• **WHAT YOU WILL DO**
Leave every picture out and give back the lines below from the first through the line that holds "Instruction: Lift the", exactly as written.

### DATA ###

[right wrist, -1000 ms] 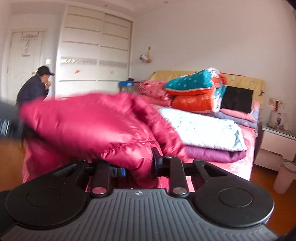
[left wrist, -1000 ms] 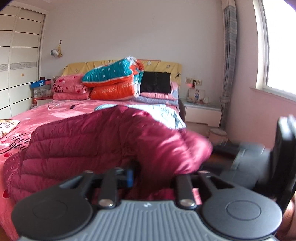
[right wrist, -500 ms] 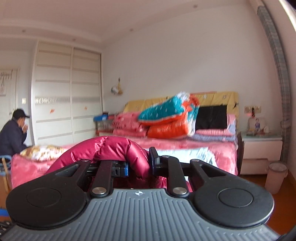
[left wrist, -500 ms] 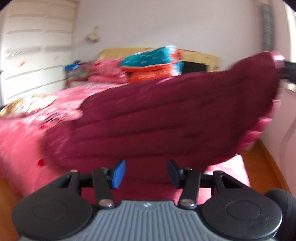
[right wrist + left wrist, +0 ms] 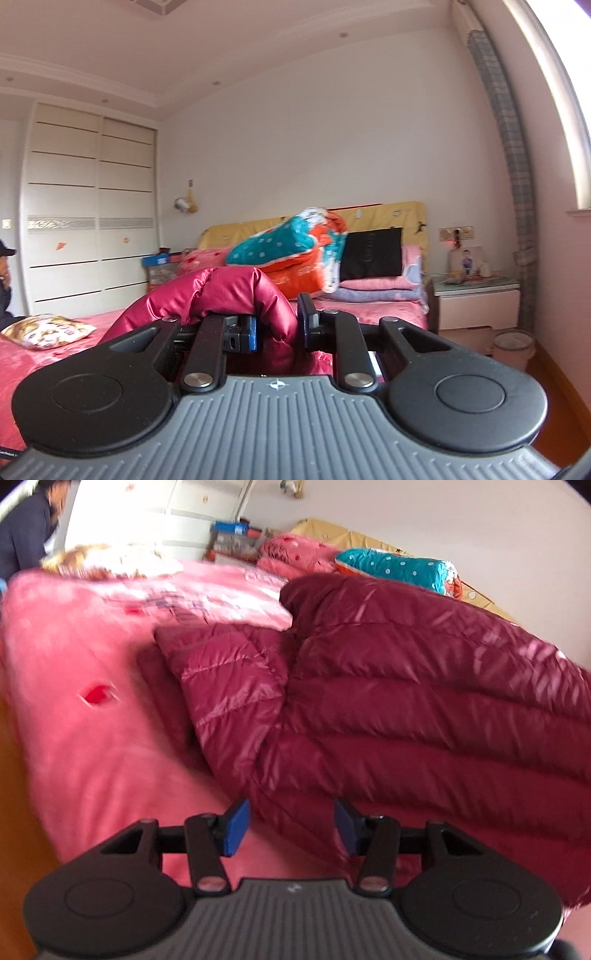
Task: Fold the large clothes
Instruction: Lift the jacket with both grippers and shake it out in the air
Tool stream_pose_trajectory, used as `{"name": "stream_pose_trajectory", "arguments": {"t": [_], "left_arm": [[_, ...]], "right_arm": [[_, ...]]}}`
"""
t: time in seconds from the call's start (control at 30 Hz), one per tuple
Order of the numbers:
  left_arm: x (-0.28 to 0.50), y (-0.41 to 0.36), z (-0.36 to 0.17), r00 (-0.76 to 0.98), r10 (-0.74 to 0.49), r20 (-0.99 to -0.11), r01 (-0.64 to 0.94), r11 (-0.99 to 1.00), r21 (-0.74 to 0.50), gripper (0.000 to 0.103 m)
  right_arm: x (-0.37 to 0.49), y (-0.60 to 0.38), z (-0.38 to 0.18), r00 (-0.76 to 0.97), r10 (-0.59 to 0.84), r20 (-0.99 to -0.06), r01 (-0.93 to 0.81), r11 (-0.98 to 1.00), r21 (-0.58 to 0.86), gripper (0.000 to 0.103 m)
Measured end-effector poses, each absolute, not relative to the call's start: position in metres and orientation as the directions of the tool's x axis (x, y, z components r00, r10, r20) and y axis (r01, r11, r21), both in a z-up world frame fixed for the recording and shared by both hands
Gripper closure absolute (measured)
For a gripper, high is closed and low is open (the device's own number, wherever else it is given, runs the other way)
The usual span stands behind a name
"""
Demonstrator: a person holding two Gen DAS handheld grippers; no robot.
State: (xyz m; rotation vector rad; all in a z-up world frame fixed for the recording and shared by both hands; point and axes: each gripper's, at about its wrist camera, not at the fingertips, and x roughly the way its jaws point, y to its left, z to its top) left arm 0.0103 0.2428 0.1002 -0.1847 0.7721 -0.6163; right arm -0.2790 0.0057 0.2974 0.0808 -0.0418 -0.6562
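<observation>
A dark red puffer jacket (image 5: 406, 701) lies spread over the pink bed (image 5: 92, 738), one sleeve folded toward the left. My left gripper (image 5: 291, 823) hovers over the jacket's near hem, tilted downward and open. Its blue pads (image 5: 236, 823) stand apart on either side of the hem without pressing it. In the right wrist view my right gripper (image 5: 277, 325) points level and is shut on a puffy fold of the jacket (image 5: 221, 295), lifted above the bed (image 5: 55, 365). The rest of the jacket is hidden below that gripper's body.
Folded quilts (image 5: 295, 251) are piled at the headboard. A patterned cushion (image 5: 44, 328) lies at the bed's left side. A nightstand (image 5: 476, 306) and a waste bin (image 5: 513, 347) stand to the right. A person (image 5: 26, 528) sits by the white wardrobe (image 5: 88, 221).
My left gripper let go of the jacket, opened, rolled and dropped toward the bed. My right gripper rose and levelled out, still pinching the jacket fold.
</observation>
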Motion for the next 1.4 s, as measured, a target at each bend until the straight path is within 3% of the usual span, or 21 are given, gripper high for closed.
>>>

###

• **SOLVED EXERCISE**
[right wrist, -1000 ms] 
[left wrist, -1000 ms] 
[right wrist, -500 ms] 
[left wrist, -500 ms] 
[right wrist + left wrist, +0 ms] 
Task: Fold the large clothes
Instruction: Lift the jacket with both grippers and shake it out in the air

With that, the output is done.